_THE PROBLEM_. Please transcribe the line with "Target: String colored" and the lines after it through the end of the listing below, keeping both ends and nothing more.

_SUPPLIED DATA_.

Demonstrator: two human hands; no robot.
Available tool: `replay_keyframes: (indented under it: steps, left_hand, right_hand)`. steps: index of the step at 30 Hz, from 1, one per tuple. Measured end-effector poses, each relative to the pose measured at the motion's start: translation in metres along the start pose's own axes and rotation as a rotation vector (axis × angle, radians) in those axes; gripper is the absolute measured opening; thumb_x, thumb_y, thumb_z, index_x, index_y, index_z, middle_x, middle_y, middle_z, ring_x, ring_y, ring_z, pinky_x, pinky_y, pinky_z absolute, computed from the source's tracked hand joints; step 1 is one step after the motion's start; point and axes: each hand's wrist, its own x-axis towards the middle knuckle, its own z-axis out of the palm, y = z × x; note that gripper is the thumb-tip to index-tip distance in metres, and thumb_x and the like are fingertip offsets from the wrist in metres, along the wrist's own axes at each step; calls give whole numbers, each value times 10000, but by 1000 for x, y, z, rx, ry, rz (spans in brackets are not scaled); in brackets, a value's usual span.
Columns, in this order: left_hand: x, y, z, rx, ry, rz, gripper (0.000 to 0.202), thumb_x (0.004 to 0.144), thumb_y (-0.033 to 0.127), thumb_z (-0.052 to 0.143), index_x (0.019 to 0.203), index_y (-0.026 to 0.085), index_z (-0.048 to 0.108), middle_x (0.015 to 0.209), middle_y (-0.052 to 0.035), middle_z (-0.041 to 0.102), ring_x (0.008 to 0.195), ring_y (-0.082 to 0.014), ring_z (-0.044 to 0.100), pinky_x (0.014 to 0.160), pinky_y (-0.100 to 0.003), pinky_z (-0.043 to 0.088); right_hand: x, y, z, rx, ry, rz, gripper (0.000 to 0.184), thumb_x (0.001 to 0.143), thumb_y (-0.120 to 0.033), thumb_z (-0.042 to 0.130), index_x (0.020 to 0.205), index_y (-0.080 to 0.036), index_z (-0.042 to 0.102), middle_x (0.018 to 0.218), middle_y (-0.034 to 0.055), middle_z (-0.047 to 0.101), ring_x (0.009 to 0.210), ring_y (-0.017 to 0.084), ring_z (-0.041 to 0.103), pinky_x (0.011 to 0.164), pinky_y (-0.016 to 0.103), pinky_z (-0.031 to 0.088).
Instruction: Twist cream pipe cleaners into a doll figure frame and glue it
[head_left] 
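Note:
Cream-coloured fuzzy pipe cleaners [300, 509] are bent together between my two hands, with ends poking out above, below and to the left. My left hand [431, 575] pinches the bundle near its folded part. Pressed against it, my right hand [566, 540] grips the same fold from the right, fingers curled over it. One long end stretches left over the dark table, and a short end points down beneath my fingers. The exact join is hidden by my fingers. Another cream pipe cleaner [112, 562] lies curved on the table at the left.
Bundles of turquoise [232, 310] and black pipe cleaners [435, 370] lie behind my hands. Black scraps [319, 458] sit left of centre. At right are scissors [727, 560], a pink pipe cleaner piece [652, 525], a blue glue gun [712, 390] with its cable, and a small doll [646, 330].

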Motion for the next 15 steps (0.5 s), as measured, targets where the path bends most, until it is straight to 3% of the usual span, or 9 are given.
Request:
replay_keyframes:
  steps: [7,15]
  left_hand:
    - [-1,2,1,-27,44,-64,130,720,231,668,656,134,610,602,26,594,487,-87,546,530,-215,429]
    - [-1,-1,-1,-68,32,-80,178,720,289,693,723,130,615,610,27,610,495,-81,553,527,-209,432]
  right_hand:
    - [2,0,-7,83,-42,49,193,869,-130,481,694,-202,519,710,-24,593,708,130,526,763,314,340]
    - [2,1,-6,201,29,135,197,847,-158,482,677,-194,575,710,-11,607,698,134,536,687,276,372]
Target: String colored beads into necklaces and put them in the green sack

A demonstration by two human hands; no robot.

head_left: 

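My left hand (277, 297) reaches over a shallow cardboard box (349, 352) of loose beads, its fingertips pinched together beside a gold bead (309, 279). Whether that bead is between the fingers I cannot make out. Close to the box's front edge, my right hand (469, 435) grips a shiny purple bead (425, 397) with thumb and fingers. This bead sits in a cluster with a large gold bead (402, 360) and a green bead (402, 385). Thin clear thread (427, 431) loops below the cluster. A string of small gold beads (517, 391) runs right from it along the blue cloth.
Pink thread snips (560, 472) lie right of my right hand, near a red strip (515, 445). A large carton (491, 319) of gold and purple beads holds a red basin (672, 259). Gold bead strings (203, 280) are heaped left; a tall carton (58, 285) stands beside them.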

_WORKED SOLUTION_.
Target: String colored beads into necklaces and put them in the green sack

A demonstration by two human hands; no robot.

head_left: 

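My left hand (277, 297) reaches over a shallow cardboard box (349, 352) of loose beads, its fingertips pinched together beside a gold bead (309, 279). Whether that bead is between the fingers I cannot make out. Close to the box's front edge, my right hand (469, 435) grips a shiny purple bead (425, 397) with thumb and fingers. This bead sits in a cluster with a large gold bead (402, 360) and a green bead (402, 385). Thin clear thread (427, 431) loops below the cluster. A string of small gold beads (517, 391) runs right from it along the blue cloth.
Pink thread snips (560, 472) lie right of my right hand, near a red strip (515, 445). A large carton (491, 319) of gold and purple beads holds a red basin (672, 259). Gold bead strings (203, 280) are heaped left; a tall carton (58, 285) stands beside them.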

Nothing further is required by the exercise.